### Exercise requirements
Lines from the one containing "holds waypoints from" through the last one in the data below: write them out word for word, and only them.

======== Supplied records

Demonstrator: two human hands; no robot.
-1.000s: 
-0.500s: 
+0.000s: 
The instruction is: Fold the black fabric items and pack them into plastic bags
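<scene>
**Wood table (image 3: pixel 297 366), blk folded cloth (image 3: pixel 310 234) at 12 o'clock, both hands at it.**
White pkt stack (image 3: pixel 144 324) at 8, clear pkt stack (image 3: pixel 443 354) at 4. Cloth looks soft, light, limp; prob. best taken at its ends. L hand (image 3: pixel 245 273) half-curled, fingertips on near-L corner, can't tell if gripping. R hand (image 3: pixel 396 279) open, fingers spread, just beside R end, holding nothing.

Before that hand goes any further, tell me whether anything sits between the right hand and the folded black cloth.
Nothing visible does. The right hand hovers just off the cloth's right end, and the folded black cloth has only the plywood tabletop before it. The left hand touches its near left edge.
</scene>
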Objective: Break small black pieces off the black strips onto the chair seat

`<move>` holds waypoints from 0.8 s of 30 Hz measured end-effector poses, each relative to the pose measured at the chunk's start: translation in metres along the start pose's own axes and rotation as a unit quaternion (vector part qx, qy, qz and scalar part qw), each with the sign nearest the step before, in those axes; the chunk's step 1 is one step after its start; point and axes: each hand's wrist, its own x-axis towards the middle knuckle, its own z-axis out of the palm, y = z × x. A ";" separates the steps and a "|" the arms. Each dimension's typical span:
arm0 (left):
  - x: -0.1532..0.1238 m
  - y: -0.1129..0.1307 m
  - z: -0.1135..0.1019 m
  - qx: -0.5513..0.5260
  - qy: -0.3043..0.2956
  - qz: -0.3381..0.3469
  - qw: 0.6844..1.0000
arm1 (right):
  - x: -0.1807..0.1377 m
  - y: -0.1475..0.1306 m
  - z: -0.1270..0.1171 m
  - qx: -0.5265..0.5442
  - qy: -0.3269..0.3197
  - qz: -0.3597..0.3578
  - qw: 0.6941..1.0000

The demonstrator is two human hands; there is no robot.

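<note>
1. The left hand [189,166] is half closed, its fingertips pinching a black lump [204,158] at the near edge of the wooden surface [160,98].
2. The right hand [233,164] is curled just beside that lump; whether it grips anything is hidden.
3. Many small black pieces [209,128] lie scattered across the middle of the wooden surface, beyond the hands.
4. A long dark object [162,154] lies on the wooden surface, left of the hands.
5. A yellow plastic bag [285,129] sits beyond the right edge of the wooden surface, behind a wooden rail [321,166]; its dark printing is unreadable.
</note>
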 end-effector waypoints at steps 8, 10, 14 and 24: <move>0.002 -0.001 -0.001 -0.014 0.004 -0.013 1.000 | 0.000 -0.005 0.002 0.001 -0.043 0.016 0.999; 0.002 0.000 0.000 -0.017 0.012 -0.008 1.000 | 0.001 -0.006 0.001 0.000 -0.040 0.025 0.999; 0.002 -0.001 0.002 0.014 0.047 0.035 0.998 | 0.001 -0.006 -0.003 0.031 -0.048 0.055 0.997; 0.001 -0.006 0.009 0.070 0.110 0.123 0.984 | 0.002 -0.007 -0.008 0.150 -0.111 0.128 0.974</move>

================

### Solution below
`<move>` holds waypoints from 0.8 s of 30 Hz measured end-effector poses, each relative to the pose measured at the chunk's start: translation in metres along the start pose's own axes and rotation as a unit quaternion (vector part qx, qy, qz and scalar part qw), each with the sign nearest the step before, in those axes; the chunk's step 1 is one step after its start; point and axes: each hand's wrist, its own x-axis towards the middle knuckle, its own z-axis out of the palm, y = z × x. A ";" separates the steps and a "|" the arms. Each dimension's typical span:
arm0 (left):
  - x: -0.1532..0.1238 m
  - y: -0.1129..0.1307 m
  - z: -0.1135..0.1019 m
  - qx: -0.5513..0.5260
  - qy: -0.3043..0.2956
  - qz: -0.3381..0.3469
  - qw: 0.6844..1.0000
arm1 (right):
  - x: -0.1807..0.1377 m
  - y: -0.1475..0.1306 m
  - z: -0.1270..0.1171 m
  - qx: -0.5265..0.5442
  - qy: -0.3269..0.3197
  - qz: -0.3597..0.3578
  - qw: 0.6941..1.0000

The demonstrator is two human hands; there is no robot.

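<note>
1. The left hand [189,166] is half closed, its fingertips pinching a black lump [204,158] at the near edge of the wooden surface [160,98].
2. The right hand [233,164] is curled just beside that lump; whether it grips anything is hidden.
3. Many small black pieces [209,128] lie scattered across the middle of the wooden surface, beyond the hands.
4. A long dark object [162,154] lies on the wooden surface, left of the hands.
5. A yellow plastic bag [285,129] sits beyond the right edge of the wooden surface, behind a wooden rail [321,166]; its dark printing is unreadable.
</note>
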 end-effector waypoints at steps 8, 10, 14 and 24: <move>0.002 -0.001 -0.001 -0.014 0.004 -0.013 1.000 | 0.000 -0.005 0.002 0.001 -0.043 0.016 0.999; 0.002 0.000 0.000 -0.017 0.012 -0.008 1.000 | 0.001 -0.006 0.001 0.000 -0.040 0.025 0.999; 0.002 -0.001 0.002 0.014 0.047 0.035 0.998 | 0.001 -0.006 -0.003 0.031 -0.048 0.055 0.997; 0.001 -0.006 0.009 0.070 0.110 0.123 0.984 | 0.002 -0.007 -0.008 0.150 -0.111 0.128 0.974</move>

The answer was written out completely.